Learn how to acquire one of the greatest keys to professional and personal success—a mentor. It starts with knowing yourself and envisioning what you have to offer before beginning the mentoring relationship.
- I'm very excited to share with you how to connect with a mentor. Why? Because people with mentors reap important career benefits, like pay, promotions, and greater overall career satisfaction. However, I am convinced that knowing how to connect with a mentor can be a life hack for personal success as well. Life continues to hand us new challenges that require us to shift identities and learn new skills.
If you can assemble a new team of mentors when you have to learn something new, you can overcome challenges more easily. For example, a few years ago I faced a critical and unexpected illness. I am absolutely certain that my ability to assemble a team of mentors was instrumental in me being able to quickly accept my new identity as a patient/warrior. My mentors gave me the support and skills I needed to navigate back to health.
If mentoring is so great, how do you get one?

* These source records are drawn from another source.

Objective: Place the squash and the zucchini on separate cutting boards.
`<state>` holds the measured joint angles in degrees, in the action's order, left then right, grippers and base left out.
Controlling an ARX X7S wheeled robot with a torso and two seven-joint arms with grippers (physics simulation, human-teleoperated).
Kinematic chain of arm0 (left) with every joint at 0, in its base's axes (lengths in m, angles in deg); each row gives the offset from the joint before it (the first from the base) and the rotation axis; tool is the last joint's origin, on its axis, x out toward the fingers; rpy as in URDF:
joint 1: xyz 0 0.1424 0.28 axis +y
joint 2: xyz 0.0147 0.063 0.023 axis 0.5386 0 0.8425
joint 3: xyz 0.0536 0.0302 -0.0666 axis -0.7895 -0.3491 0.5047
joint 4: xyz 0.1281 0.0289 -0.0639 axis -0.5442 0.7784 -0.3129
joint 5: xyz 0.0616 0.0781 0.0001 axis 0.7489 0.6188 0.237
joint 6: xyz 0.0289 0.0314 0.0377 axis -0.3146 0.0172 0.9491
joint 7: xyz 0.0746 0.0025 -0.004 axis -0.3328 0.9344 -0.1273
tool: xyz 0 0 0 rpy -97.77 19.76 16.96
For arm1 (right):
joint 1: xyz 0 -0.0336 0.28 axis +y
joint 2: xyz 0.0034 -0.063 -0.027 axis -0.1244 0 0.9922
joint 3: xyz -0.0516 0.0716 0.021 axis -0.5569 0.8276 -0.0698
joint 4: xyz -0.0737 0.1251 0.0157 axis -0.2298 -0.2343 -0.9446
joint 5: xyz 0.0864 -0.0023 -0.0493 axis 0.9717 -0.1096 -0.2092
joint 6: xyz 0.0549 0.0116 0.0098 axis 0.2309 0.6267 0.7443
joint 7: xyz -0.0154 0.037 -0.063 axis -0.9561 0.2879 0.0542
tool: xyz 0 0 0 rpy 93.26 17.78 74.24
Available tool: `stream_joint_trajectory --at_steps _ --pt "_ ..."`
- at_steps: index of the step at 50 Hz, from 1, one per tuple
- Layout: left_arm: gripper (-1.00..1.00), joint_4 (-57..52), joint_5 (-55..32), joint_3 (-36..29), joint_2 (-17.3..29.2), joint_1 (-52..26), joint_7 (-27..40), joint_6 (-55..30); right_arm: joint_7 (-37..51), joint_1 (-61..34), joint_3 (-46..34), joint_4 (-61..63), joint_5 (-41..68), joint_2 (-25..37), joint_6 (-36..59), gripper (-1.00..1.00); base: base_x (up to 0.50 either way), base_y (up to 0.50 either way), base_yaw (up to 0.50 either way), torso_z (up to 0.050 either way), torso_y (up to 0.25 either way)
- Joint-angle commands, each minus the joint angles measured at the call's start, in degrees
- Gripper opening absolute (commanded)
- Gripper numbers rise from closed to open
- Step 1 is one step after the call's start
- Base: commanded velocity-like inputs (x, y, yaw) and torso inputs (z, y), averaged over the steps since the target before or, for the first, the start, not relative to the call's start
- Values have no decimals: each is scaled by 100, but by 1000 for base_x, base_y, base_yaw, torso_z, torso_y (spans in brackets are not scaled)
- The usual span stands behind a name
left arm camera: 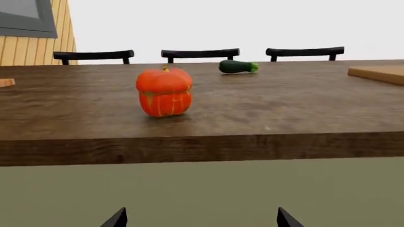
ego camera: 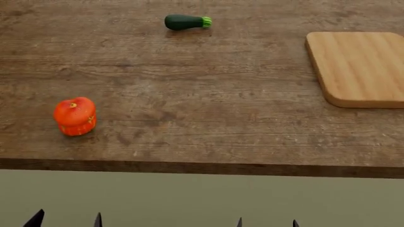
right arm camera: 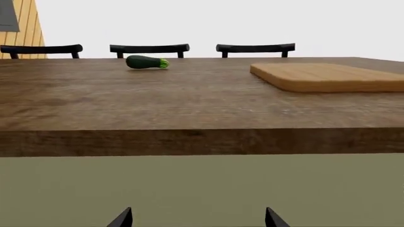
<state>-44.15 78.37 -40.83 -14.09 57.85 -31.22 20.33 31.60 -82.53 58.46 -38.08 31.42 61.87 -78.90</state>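
Note:
The orange-red squash [ego camera: 74,116] sits upright on the wooden table near its front left; it also shows in the left wrist view [left arm camera: 164,92]. The dark green zucchini [ego camera: 186,22] lies at the back of the table, stem end to the right, and shows in both wrist views [left arm camera: 238,66] [right arm camera: 146,62]. One tan cutting board [ego camera: 360,66] lies at the right [right arm camera: 328,76]. My left gripper [ego camera: 66,221] and right gripper [ego camera: 266,223] are open and empty, below and in front of the table's front edge; only their dark fingertips [left arm camera: 117,219] [right arm camera: 122,218] show.
The table's thick front edge [ego camera: 202,168] lies between both grippers and the vegetables. Three black chair backs [left arm camera: 199,53] stand behind the table's far side. A sliver of another tan board-like object [left arm camera: 5,82] shows at the table's far left in the left wrist view.

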Motion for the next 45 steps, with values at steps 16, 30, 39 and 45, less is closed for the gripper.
stream_joint_trajectory --at_steps 16,30,39,45 --pt "100 -3220 -1462 671 441 -2246 668 -5755 172 -23 -137 20 150 127 48 100 0 0 0 6 0" --pt "100 -789 -822 -257 713 -3744 555 -5702 236 -48 -222 -36 178 181 30 100 0 0 0 0 0" --pt "100 1123 -535 -600 586 -4470 410 -5035 278 -55 -264 -34 212 209 39 100 0 0 0 0 0" --pt "100 1982 -374 -831 488 -4984 349 -4831 297 -56 -285 -40 244 229 31 100 0 0 0 0 0"
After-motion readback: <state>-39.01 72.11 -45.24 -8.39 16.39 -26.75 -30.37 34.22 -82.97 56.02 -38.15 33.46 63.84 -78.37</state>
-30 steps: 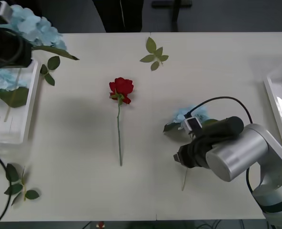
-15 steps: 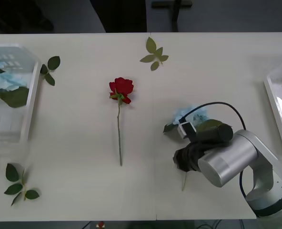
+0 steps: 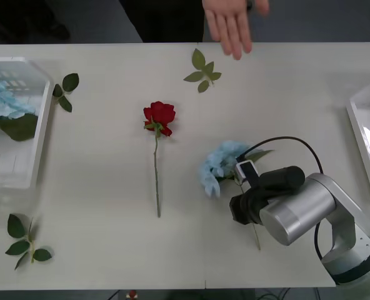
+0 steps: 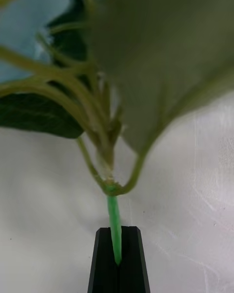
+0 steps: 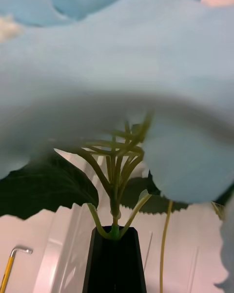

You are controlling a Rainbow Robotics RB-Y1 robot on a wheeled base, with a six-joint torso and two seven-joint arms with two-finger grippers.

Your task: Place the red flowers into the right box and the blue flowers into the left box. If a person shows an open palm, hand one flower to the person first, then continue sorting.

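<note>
Pinching the thin green stem of a blue flower point(image 3: 219, 167), right claw point(image 4: 117, 259) shut tight, bloom lying just beyond it on the table point(image 3: 97, 187). Clamped on another blue flower point(image 5: 117, 78), left claw point(image 5: 113, 259). Far ahead, an open hand point(image 3: 230, 24); off to the left, 1 rose point(image 3: 159, 117).
</note>
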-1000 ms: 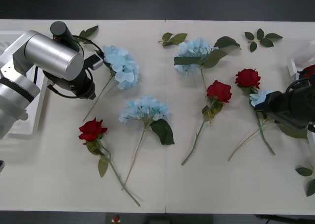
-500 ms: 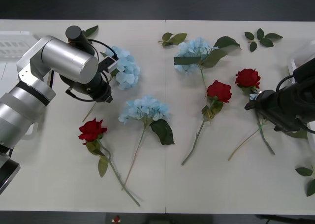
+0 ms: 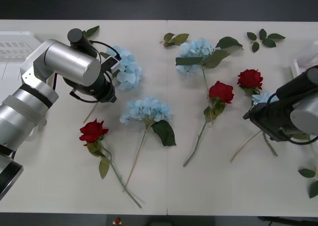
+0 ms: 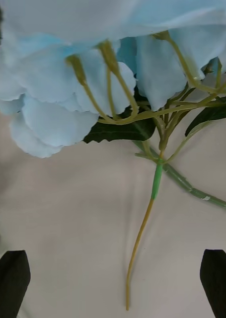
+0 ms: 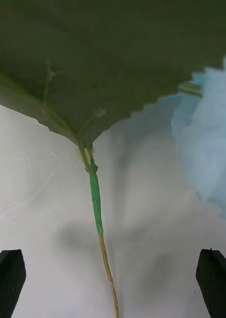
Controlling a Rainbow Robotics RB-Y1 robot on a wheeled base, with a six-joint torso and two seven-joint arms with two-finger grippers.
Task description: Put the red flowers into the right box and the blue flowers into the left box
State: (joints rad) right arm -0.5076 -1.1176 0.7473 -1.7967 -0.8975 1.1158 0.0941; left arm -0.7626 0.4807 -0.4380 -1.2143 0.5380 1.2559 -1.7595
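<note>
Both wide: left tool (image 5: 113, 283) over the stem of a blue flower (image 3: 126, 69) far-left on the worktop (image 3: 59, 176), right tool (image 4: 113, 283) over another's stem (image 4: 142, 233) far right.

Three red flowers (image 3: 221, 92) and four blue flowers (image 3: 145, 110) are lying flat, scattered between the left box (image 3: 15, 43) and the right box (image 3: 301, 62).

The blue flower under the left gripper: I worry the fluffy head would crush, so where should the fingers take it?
Grip the blue flower by its thin stem, from straight above. The stem lies flat on the table between the left gripper's open fingers, below the leaf.
</note>
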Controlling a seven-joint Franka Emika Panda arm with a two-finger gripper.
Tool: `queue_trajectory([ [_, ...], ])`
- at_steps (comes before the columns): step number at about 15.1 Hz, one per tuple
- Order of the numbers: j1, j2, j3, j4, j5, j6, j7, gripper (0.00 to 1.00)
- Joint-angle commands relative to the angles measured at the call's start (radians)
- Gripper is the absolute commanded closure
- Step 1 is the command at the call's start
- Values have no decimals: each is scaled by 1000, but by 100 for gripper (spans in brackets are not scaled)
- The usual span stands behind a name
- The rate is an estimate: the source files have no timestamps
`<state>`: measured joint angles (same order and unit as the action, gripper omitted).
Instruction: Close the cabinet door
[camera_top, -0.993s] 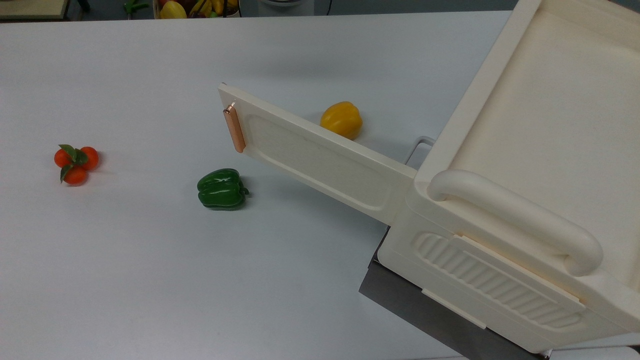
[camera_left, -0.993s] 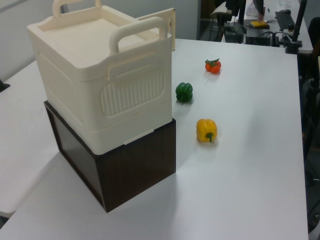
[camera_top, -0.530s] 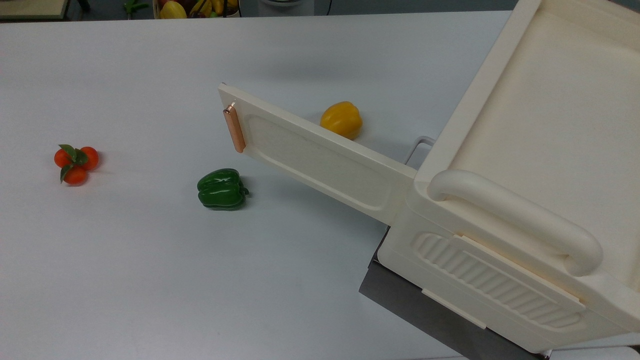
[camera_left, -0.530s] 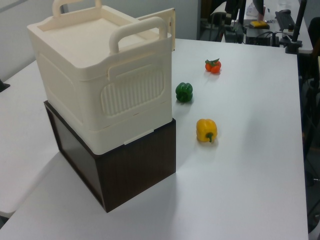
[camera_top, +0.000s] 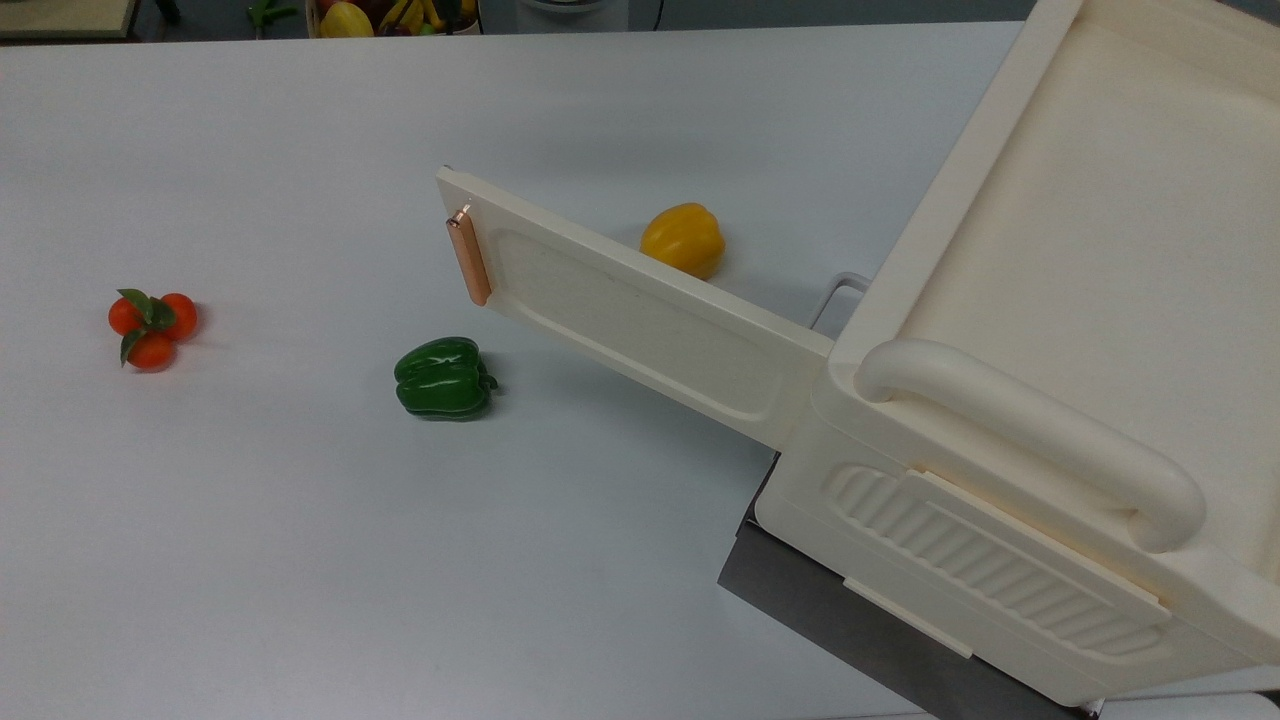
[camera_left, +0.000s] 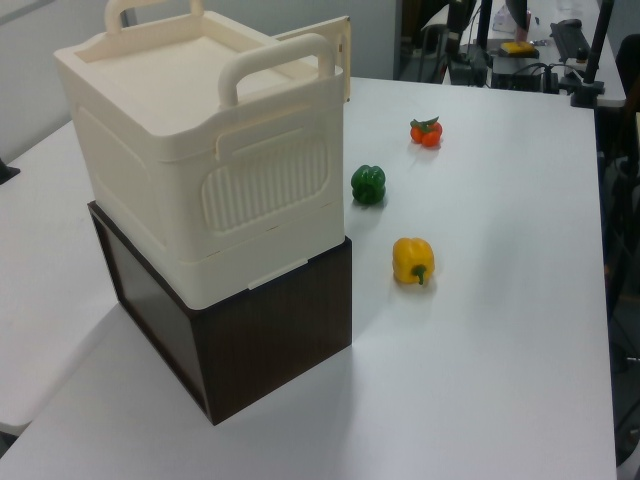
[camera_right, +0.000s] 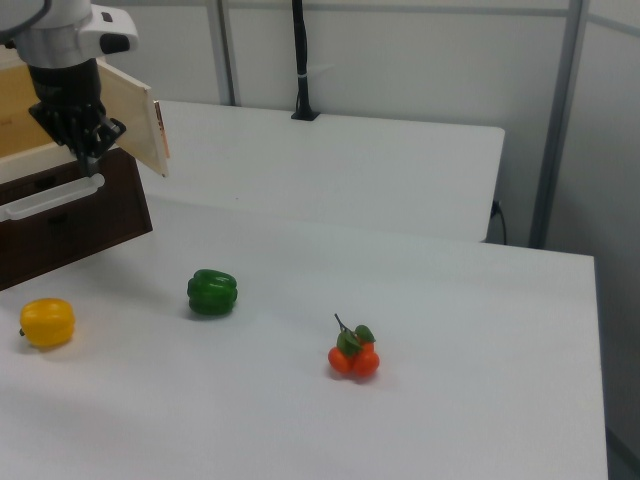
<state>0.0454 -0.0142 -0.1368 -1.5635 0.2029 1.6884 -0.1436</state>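
Top view: we see the cabinet door (camera_top: 640, 320) swung wide open from the cream cabinet (camera_top: 1050, 400), its copper handle (camera_top: 468, 258) at the free end.
Door's neighbours: yellow pepper (camera_top: 684, 238) at 12 o'clock, green pepper (camera_top: 443, 377) at 8 o'clock.
Gripper (camera_right: 88, 150): in the right view we find it hanging just beside the door; we cannot tell its finger spacing.

Gripper (camera_right: 90, 160) hung beside the open cabinet door (camera_right: 130, 115), on its inner face, above the dark box (camera_right: 70, 215). Yellow pepper (camera_right: 47, 322) lay on the table (camera_right: 420, 270) below the gripper; green pepper (camera_right: 212, 292) sat beyond the door's free edge. Tomato cluster (camera_right: 352, 355) lay well apart, bare tabletop around it.
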Motion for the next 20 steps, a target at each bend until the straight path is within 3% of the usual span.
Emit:
queue_trajectory([
  [1, -47, 13, 3, -18, 154, 127, 50, 100],
  [4, -71, 40, -10, -18, 271, 273, 96, 100],
  [7, -90, 75, -12, -18, 450, 455, 110, 100],
  [9, -90, 111, -12, -17, 532, 581, 147, 100],
  [14, -76, 187, 8, -9, 639, 752, 161, 100],
  [20, -76, 238, 86, -6, 653, 850, 161, 100],
])
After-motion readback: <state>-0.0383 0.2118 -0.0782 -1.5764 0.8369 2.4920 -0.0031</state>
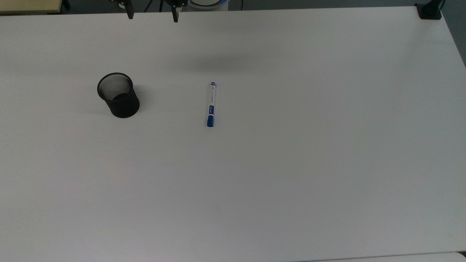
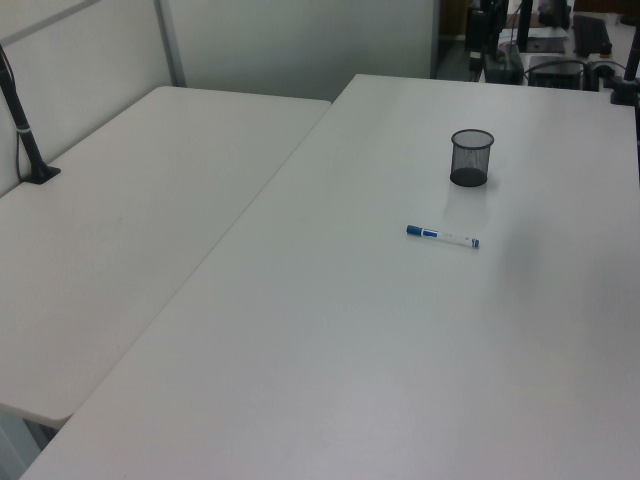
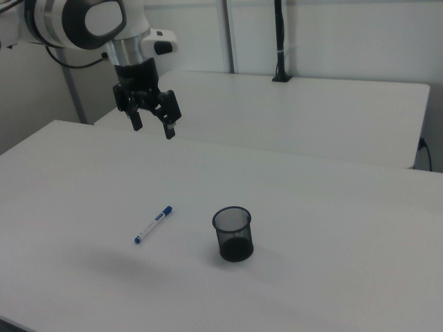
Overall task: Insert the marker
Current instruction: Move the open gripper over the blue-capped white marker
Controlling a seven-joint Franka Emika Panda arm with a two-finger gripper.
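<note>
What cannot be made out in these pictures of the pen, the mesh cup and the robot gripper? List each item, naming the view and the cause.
- Small print on the slim white-barrelled marker with a blue cap: too small to read in the top view.
- Black two-finger gripper: the top view's upper edge cuts off everything above the fingertips.
- Floor of the black mesh cup: dark, and partly hidden by its own wall in the right view.
- Far corner of the white table: cut off by the left view's right edge.

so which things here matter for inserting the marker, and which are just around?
Job:
marker, lying flat on the table
black mesh cup, upright
gripper, open, up above the table

Just around:
black clamp post on the neighbouring table
</note>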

Even if you already have a mentor, it is best if you have a network of different types of mentors. In this video, I will take you through four steps to connect with a mentor. First, know and believe in yourself. Before you connect with a mentor, you must know who you are and what you want from a mentor. You also need to know what you offer to a mentor, and believe that you are worthy of having a mentor.
I've provided an Exercise File to help you get clear on what you offer to a mentor. There are 28 different types of benefits that mentors gain from the relationship. Here is a short highlight of items from that list. Expanded network for mentor, appreciation, enthusiasm, friendship, exposure to new ideas. Circle the top three items you believe that you can offer to a mentor.
Believe that you have much to offer, even if it is just your sincere appreciation. Second, reflect on who to reach out to. Think about who you admire that you would like to connect with, or recall to mind your goals and what you want. Don't censor yourself as you reflect. It's true, you may not be able to get the top person at a company right away. However, maybe you can have one meeting with them and they can provide you with an introduction to someone who can become your mentor.
Third, research potential mentors. This is important, because when you contact your potential mentor, you want to show you've done your homework. So don't ask obvious questions like, where did you go to school? Or what is your job title? Instead, go deeper more quickly. Demonstrate your interests by saying something like, "I noticed you did an internship in Malaysia. "What was most challenging about working abroad?" Fourth, connect courageously with mentors.
A courage ritual is anything you do that pumps up your confidence before you do something challenging, like connecting with a mentor. It can be a physical gesture, like power poses, a song, a mantra, a prayer, poetry, or quotes. For example, I had a student who suffered a serious brain injury the summer before college. She recovered and after intensive therapy made it to college a year later than planned.
This is her courage ritual. She looks in the mirror and says, "You are intelligent, driven, beautiful, kind, prepared. "You are destined for success, "no matter what they think of you." So what is your courage ritual? For more information on developing courage rituals, you can visit ellenensher.com. I have placed a few blog posts in the Exercise Files that explain how to do these. Life will always keep handing us growth opportunities.
Assembling a team of mentors can help you navigate through these with greater ease, grace, and success.